[Stored data entries]

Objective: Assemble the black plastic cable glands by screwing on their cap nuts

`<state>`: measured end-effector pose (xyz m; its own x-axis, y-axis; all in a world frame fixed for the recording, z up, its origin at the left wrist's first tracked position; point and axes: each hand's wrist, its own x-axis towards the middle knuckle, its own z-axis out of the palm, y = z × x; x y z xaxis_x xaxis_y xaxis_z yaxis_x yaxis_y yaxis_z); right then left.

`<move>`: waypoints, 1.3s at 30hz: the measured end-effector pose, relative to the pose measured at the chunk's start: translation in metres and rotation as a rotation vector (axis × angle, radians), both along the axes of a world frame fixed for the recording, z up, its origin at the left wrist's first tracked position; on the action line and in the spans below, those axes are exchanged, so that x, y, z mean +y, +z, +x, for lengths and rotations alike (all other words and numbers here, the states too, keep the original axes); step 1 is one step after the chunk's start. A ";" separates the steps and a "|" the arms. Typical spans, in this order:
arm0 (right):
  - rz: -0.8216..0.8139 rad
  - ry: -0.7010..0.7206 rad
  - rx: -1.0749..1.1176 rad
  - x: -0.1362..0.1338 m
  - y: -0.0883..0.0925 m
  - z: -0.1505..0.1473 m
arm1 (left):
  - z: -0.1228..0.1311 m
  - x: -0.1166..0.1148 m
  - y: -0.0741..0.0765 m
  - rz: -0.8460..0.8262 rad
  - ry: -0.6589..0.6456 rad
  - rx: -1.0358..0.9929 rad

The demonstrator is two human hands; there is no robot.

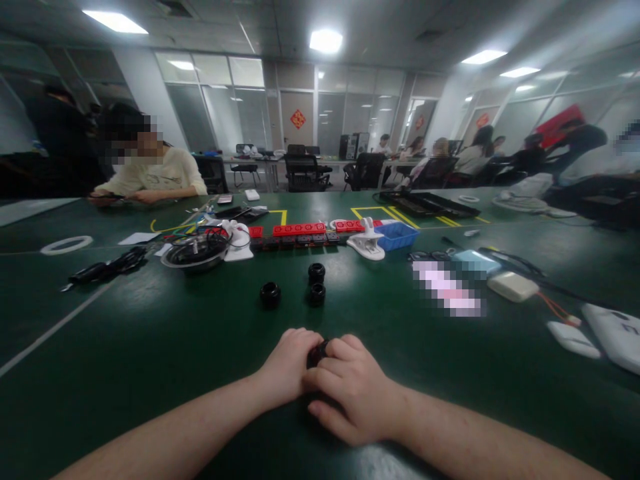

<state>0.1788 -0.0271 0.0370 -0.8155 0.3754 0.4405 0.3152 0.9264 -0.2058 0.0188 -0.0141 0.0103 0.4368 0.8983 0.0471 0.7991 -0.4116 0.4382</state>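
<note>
My left hand (286, 365) and my right hand (353, 387) meet over the green table (210, 347), both closed round a black round part (317, 355). Fingers cover most of that part, so its full shape is hidden. The right fingers curl over it from the right side, while the left hand grips it from the left. Beyond my hands, three short black ring-like pieces with open tops stand on the table: one on the left (270, 295), one at the back (317, 272) and one just in front of it (317, 294).
Farther back lie a row of red and black blocks (300, 230), a blue bin (397, 235), white clamps (367, 243) and a bowl of black parts (195, 253). Cables and a white box (513, 287) lie to the right. A person (155, 173) sits across the table.
</note>
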 end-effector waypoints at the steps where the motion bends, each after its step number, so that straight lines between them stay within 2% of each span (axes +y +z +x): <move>1: -0.007 0.004 0.003 0.000 0.000 0.001 | 0.000 0.000 0.001 -0.004 -0.004 0.003; 12: -0.042 0.022 0.018 -0.001 -0.001 0.005 | 0.000 0.000 0.000 0.013 -0.001 -0.033; 27: 0.058 -0.045 0.132 0.005 -0.003 0.011 | 0.000 0.001 0.000 -0.017 0.033 -0.081; 33: 0.009 -0.093 0.214 0.012 -0.004 0.014 | 0.001 0.000 0.004 -0.028 0.026 -0.090; 39: -0.090 -0.176 0.208 0.019 -0.008 0.015 | -0.001 0.000 0.002 -0.023 0.015 -0.090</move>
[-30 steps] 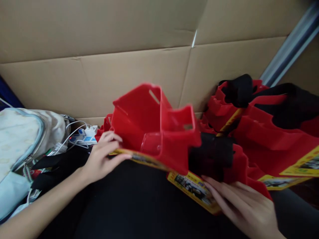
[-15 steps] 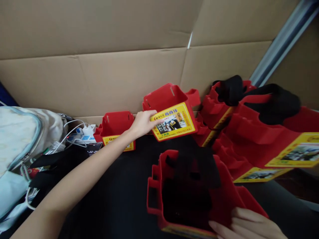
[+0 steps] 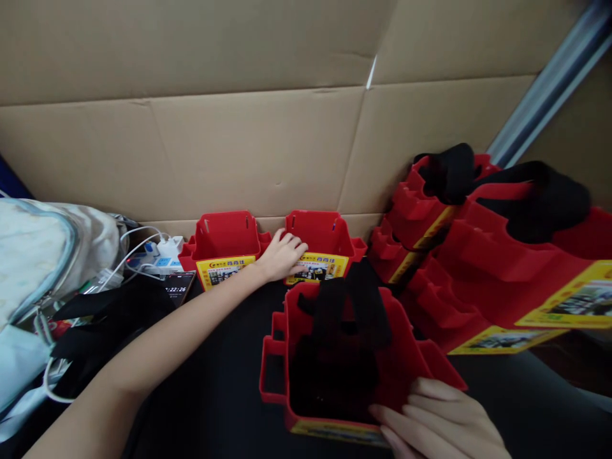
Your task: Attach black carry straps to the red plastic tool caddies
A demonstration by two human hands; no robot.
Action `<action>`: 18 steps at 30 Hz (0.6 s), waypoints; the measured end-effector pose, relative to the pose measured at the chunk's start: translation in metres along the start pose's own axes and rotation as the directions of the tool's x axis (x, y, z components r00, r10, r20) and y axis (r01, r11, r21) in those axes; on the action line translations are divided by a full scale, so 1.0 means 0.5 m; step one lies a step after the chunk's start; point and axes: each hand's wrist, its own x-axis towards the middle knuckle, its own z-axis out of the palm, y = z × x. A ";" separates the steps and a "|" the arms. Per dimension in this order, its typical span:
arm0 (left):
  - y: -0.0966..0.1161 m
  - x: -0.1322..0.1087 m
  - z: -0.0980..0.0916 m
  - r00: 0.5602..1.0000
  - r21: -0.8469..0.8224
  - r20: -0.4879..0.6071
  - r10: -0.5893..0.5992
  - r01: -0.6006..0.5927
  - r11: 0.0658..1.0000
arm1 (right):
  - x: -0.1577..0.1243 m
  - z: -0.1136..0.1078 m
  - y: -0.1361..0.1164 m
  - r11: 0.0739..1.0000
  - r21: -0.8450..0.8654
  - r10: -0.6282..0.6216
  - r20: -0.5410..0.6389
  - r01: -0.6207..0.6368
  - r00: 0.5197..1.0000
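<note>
My left hand (image 3: 285, 256) reaches to the back, its fingers closed over the front left edge of a red plastic tool box (image 3: 318, 231) with a yellow label. That box stands upright against the cardboard. Beside it on the left is a similar red box (image 3: 225, 233). In the foreground, my right hand (image 3: 437, 421) grips the front right rim of a larger-looking red box (image 3: 399, 366), fingers over the rim. A black strap (image 3: 329, 309) hangs across that box, and its dark inside is hard to make out.
Stacked red boxes with black straps (image 3: 502, 255) stand on the right. A power strip (image 3: 165, 262) with white cables, a phone (image 3: 179, 287) and a pale bag (image 3: 33, 255) lie left. Behind stands a cardboard wall (image 3: 239, 153); a metal post (image 3: 540, 89) rises at right.
The box in my left hand has come down from a tilted, raised position to upright beside the left one. The foreground box and my right hand have shifted left in view.
</note>
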 end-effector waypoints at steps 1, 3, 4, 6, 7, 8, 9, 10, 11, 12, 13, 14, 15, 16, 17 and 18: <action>-0.008 -0.013 -0.008 0.999 0.015 -0.024 -0.024 0.024 1.000 | -0.002 0.004 0.004 1.000 0.009 -0.012 0.011 0.012 1.000; -0.033 -0.052 -0.024 0.990 0.049 -0.075 -0.123 0.127 0.991 | -0.007 0.010 0.011 0.999 0.024 -0.024 0.034 0.024 0.999; -0.049 -0.078 -0.031 0.979 0.064 -0.089 -0.183 0.189 0.980 | -0.008 0.014 0.015 0.999 0.033 -0.029 0.044 0.027 0.999; -0.084 -0.132 -0.039 0.962 0.090 -0.061 -0.266 0.271 0.958 | -0.005 0.026 0.024 0.997 0.063 -0.051 0.030 0.049 0.998; -0.102 -0.157 -0.042 0.961 0.096 -0.026 -0.277 0.278 0.956 | 0.000 0.035 0.029 0.995 0.080 -0.066 0.013 0.065 0.998; -0.118 -0.178 -0.043 0.962 0.099 0.013 -0.275 0.272 0.957 | 0.008 0.045 0.034 0.992 0.095 -0.083 -0.009 0.084 0.997; -0.132 -0.195 -0.044 0.964 0.096 0.049 -0.262 0.257 0.962 | 0.018 0.057 0.040 0.988 0.109 -0.104 -0.036 0.108 0.994; -0.143 -0.207 -0.043 0.966 0.091 0.076 -0.249 0.242 0.966 | 0.030 0.070 0.046 0.984 0.123 -0.125 -0.059 0.131 0.990; -0.150 -0.214 -0.042 0.967 0.085 0.093 -0.239 0.231 0.969 | 0.042 0.083 0.052 0.978 0.139 -0.147 -0.073 0.156 0.986; -0.155 -0.216 -0.041 0.967 0.078 0.102 -0.232 0.224 0.971 | 0.054 0.096 0.058 0.972 0.155 -0.169 -0.076 0.180 0.983; -0.157 -0.216 -0.039 0.968 0.069 0.104 -0.227 0.221 0.973 | 0.066 0.108 0.064 0.965 0.170 -0.192 -0.070 0.201 0.979; -0.158 -0.213 -0.037 0.969 0.059 0.103 -0.224 0.219 0.974 | 0.076 0.118 0.068 0.959 0.182 -0.210 -0.053 0.216 0.976; -0.158 -0.209 -0.036 0.970 0.045 0.099 -0.221 0.217 0.975 | 0.085 0.127 0.072 0.955 0.191 -0.226 -0.032 0.228 0.974; -0.158 -0.205 -0.037 0.972 0.028 0.092 -0.217 0.216 0.976 | 0.092 0.134 0.073 0.952 0.194 -0.239 -0.011 0.237 0.971; -0.157 -0.202 -0.040 0.974 0.006 0.083 -0.212 0.213 0.977 | 0.098 0.140 0.074 0.953 0.187 -0.246 0.010 0.240 0.969; -0.157 -0.199 -0.046 0.976 -0.021 0.068 -0.208 0.210 0.978 | 0.103 0.143 0.072 0.957 0.172 -0.244 0.032 0.235 0.969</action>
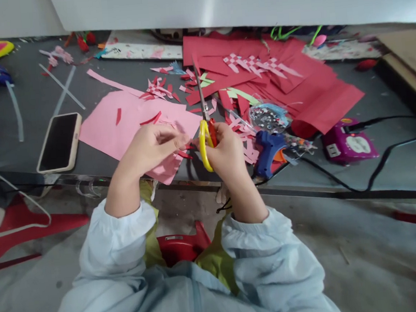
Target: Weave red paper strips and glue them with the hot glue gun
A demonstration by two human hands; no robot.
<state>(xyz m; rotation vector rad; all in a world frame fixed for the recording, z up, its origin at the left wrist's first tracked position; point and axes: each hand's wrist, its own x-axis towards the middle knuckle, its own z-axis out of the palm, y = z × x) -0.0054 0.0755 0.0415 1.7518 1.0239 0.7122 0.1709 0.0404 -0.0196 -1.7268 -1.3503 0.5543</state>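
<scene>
My right hand (pixel 226 149) is closed on scissors (pixel 204 132) with yellow and red handles, their blades pointing away from me over the table. To its left, my left hand (pixel 156 148) has thumb and fingertips pressed together; a small reddish piece seems to show at the tips, too small to name. Under my left hand lies a pink paper sheet (pixel 106 118) with red and pink scraps on it. Cut paper scraps (pixel 160 88) are scattered beyond the hands. A blue glue gun (pixel 268 151) rests just right of my right hand.
Red paper sheets (pixel 318 88) are piled at the back right, with checked woven strips (pixel 258 64) on top. A phone (pixel 59 142) lies at the left. Glue sticks (pixel 64 88) lie behind it. At the right, a black cable (pixel 379 165) runs by a purple box (pixel 350 143).
</scene>
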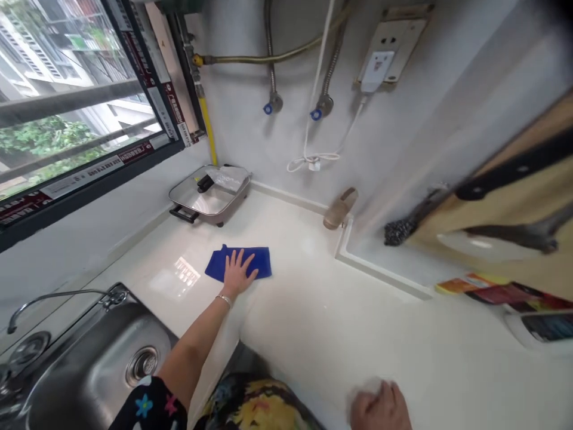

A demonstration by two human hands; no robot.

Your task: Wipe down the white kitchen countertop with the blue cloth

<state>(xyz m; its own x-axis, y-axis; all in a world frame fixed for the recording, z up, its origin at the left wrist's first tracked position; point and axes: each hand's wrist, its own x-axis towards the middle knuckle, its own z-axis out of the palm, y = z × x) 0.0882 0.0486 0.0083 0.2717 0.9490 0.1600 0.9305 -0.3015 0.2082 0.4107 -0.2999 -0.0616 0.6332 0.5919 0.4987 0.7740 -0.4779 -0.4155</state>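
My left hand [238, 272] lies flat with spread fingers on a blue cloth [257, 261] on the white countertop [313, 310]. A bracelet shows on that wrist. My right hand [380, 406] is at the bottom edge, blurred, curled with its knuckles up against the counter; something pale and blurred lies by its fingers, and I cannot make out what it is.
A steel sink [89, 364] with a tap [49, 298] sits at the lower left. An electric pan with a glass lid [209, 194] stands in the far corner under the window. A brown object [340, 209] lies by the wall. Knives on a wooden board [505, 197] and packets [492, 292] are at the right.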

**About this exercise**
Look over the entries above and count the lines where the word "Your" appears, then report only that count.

**Exercise response**
2